Scale width/depth, batch_size, or seq_len as needed - the recipe is model-agnostic.


6. Launch training#

# Single-GPU run (good for local testing)
python examples/llm_pretrain/pretrain.py \
  --config examples/llm_pretrain/nanogpt_pretrain.yaml

# Multi-GPU (e.g. 8x H100)
torchrun --standalone --nproc-per-node 8 \
  examples/llm_pretrain/pretrain.py \
  --config examples/llm_pretrain/nanogpt_pretrain.yaml

# Using the AutoModel CLI:
# single-GPU
AutoModel pretrain llm -c examples/llm_pretrain/nanogpt_pretrain.yaml

# multi-GPU (AutoModel CLI + torchrun on 8 GPUs)
AutoModel --nproc-per-node 8 \
  $(which AutoModel) pretrain llm \
  -c examples/llm_pretrain/nanogpt_pretrain.yaml

Adjust the distributed section in the YAML config to change between DDP, FSDP2, etc.

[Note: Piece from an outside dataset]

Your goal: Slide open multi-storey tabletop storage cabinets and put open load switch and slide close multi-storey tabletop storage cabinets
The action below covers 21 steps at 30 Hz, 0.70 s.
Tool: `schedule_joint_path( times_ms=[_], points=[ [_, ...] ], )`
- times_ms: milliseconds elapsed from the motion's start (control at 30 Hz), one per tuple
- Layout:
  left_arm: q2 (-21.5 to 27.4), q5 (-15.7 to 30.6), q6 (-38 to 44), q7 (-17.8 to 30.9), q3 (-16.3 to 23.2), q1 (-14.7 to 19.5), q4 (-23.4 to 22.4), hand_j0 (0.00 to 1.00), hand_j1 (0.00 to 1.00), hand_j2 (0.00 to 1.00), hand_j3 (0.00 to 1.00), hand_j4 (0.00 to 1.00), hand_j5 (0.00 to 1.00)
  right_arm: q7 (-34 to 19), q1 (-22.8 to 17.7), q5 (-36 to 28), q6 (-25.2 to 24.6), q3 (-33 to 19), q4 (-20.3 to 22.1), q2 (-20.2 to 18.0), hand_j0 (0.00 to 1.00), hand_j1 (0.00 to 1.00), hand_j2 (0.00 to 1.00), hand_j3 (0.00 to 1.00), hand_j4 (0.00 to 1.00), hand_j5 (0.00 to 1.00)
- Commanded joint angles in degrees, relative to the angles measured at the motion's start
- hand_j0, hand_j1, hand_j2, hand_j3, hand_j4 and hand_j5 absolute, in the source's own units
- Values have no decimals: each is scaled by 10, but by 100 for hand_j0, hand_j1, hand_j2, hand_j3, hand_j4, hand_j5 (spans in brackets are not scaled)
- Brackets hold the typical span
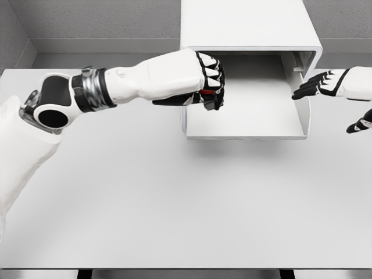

The TrainFinetuneRecipeForNextTokenPrediction class handles:

  • Distributed (FSDP2 / TP / CP) wrapping if requested in the YAML.

  • Gradient accumulation, LR scheduling, checkpointing, optional W&B logging.

  • Validation loops if you supply validation_dataset.

Checkpoints are written under checkpoints/ by default as safetensors or torch_save (YAML-configurable).


7. Monitoring and evaluation#

  • TPS (tokens per second), gradient norm and loss statistics print every optimization step.

  • Enable wandb in the YAML for dashboards (wandb.project, wandb.entity, etc.).

  • Periodic checkpoints can be loaded via TrainFinetuneRecipeForNextTokenPrediction.load_checkpoint().

Example W&B configuration:

wandb:
  project: "nanogpt-pretraining"
  entity: "your-wandb-entity"
  name: "nanogpt-500M-tokens"

8. Further work#

  1. Scaling up - swap the GPT-2 config for LlamaForCausalLM, Qwen2, or any HF-compatible causal model; increase n_layer, n_embd, etc.

  2. Mixed precision - FSDP2 + bfloat16 (dtype: bfloat16 in distributed config) for memory savings.

  3. Sequence packing - set packed_sequence.packed_sequence_size > 0 to pack variable-length contexts and boost utilization.

  4. Custom datasets - implement your own IterableDataset or convert existing corpora to the .bin format using tools/nanogpt_data_processor.py as a template.

  5. BOS alignment - set align_to_bos: true in the dataset config to ensure sequences start with BOS tokens (requires bos_token parameter).